Reputation: 15251
Which library would allow me to evaluate xpath on an html string ?
I have tried using the javax package but this seems to fail:
String docroot = "<div><i>items <b>sold</b></i></div>";
XPath xxpath = XPathFactory.newInstance().newXPath();
InputSource docroot = new InputSource(new StringReader(subelements));
String result = (String) xxpath.evaluate("//b", docroot, XPathConstants.STRING);
Upvotes: 1
Views: 2440
Reputation: 148977
Try the following instead, there were some errors in your code sample:
import java.io.StringReader;
import javax.xml.xpath.XPath;
import javax.xml.xpath.XPathConstants;
import javax.xml.xpath.XPathFactory;
import org.xml.sax.InputSource;
public class Demo {
public static void main(String[] args) throws Exception {
String docroot = "<div><i>items <b>sold</b></i></div>";
XPath xxpath = XPathFactory.newInstance().newXPath();
InputSource inputSource = new InputSource(new StringReader(docroot));
String result = (String) xxpath.evaluate("//b", inputSource, XPathConstants.STRING);
System.out.println(result);
}
}
Upvotes: 3
Reputation: 9981
You want a Java HTML parsing library that can produce a valid XML Document object.

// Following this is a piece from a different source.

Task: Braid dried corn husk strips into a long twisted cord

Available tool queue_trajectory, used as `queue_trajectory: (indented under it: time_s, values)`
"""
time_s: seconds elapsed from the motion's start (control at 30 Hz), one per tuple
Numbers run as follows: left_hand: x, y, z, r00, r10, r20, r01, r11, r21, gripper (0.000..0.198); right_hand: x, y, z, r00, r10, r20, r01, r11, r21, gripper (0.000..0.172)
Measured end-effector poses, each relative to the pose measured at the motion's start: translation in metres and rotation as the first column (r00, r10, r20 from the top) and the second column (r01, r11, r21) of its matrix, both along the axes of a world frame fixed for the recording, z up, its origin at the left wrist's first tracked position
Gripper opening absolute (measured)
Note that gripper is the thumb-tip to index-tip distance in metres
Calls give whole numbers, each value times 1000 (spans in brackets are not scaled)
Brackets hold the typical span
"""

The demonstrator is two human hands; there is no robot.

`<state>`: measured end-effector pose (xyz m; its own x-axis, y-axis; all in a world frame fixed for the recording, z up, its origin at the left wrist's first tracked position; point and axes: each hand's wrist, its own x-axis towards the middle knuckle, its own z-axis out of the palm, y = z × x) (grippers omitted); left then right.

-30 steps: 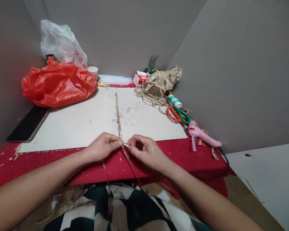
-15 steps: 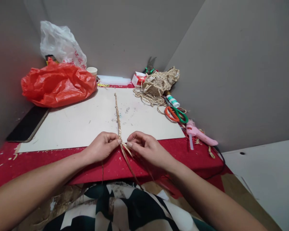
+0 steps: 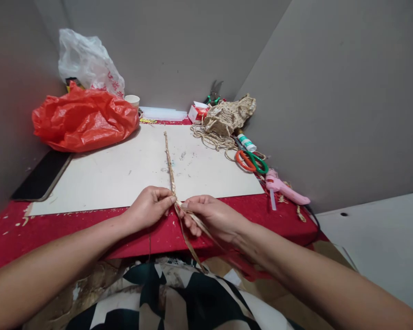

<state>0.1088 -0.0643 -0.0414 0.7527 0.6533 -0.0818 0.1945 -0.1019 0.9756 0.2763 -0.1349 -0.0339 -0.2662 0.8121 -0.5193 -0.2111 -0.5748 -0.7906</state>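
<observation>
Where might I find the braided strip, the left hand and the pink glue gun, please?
Braided strip (image 3: 169,165), head view: middle of its length.
Left hand (image 3: 146,208), head view: middle of the hand.
Pink glue gun (image 3: 286,188), head view: middle of its body.

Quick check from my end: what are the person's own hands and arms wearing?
The left hand and right hand show no gloves, rings or watch. Both forearms are sleeveless in view. Below, a garment has bold dark-green and pale shapes.
</observation>
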Motion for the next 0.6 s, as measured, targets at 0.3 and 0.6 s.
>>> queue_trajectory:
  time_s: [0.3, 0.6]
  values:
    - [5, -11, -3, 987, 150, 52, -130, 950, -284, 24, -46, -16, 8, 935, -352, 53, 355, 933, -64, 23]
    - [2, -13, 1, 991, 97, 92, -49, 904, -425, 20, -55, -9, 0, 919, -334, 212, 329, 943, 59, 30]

Based on this unscientific library comparison it appears HTML Cleaner would do the trick.
From the HTML Cleaner site:
Although the main motive was to prepare ordinary HTML for XML processing with XPath, XQuery and XSLT, structured data produced by HtmlCleaner may be consumed and handled in menu other ways.

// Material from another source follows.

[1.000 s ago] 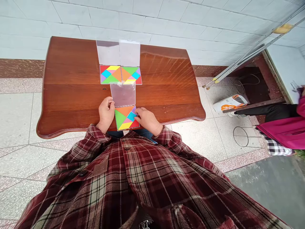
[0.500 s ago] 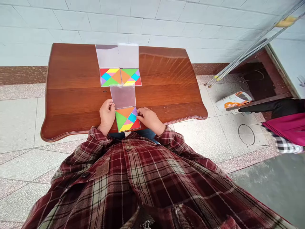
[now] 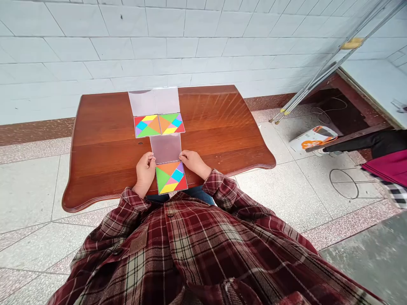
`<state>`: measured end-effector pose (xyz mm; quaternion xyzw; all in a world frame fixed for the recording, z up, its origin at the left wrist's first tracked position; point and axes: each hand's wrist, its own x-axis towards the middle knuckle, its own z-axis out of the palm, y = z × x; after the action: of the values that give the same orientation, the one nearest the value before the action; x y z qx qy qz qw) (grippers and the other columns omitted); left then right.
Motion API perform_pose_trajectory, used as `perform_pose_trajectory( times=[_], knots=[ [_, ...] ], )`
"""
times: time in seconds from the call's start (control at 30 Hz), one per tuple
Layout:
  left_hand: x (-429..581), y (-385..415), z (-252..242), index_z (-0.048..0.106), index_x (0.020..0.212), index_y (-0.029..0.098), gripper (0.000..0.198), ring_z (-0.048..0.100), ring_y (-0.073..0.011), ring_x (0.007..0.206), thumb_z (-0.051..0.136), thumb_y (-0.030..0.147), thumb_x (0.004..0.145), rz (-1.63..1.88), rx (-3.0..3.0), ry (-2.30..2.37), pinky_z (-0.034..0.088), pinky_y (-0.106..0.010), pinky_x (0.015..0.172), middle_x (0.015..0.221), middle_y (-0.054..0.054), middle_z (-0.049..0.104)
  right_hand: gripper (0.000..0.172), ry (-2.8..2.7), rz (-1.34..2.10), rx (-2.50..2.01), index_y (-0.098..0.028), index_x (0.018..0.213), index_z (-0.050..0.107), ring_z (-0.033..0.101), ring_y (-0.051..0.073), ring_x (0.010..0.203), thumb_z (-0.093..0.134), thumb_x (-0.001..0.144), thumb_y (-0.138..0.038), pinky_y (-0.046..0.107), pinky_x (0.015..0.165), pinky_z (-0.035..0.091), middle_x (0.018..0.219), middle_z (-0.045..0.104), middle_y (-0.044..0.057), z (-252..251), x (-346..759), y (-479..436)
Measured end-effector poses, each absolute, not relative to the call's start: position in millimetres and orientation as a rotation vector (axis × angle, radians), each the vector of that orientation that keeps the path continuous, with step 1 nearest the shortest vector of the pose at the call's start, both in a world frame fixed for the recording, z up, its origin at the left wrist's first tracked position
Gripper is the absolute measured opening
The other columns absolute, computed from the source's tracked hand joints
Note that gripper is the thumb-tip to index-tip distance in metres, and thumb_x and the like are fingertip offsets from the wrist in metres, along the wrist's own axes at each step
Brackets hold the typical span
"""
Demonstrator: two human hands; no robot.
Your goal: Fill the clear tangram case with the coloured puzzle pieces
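Observation:
A tangram case [image 3: 172,178] lies unfolded at the table's front edge, its orange, green, blue, pink, purple, yellow and red pieces fitted together in the tray. Its clear lid [image 3: 165,148] is folded back away from me. My left hand [image 3: 146,171] pinches the lid's left edge close to the hinge. At the right edge, my right hand [image 3: 193,162] has thumb and fingers closed on the lid. Behind it, two more tangram cases sit side by side, a left case [image 3: 147,126] and a right case [image 3: 171,123], both with lids folded back and pieces in place.
The brown wooden table [image 3: 216,127] stands against a white tiled wall [image 3: 222,46]. Metal crutches [image 3: 305,91] lean at the right. A white and orange bag [image 3: 313,139], a wire ring stand [image 3: 343,184] and a person in dark trousers [image 3: 349,145] are on that side.
My right hand has moved from the tray's right side up to the lid's right edge. The left hand stays at the lid's left edge. The camera view has tilted up.

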<state>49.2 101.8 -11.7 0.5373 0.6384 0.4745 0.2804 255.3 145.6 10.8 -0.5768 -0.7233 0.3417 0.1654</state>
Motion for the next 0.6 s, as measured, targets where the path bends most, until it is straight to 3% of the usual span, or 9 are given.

This documentation link provides an example of how to read in an HTML string, execute an XPath query, and work with the results.
Upvotes: 2
Reputation: 75346
You need a parser that is lenient enough to parse in HTML as XML, and those are rare. I believe TagSoup - http://java-source.net/open-source/html-parsers/tagsoup - can do it, but it's been a long time since I had a look at it.
(more here: http://java-source.net/open-source/html-parsers/tagsoup)
Is there any reason you cannot just provide a XHTML snippet?
Upvotes: 2